## YOUR INSTRUCTIONS
Your answer should consist of the lines below that hold the word "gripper".
BEGIN
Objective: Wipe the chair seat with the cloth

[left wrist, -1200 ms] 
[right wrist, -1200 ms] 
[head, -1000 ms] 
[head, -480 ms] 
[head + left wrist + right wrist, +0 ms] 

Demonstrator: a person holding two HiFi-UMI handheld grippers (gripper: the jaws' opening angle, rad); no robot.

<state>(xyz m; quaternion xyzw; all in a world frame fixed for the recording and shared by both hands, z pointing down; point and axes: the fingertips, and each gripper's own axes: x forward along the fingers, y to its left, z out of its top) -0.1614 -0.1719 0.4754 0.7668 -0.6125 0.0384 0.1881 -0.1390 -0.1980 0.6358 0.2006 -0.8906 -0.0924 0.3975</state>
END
## ANSWER SECTION
Demonstrator: a person holding two HiFi-UMI handheld grippers (gripper: the jaws' opening angle, rad); no robot.
<state>(xyz m; quaternion xyzw; all in a world frame fixed for the recording and shared by both hands, z pointing down; point and axes: the fingertips, and each gripper's own axes: x forward along the fingers, y to its left, z out of its top) -0.1614 -0.1719 0.4754 0.7668 -0.6125 0.0384 0.1881 -0.1390 -0.1980 0.6358 0.2006 -0.8906 -0.0924 0.3975</state>

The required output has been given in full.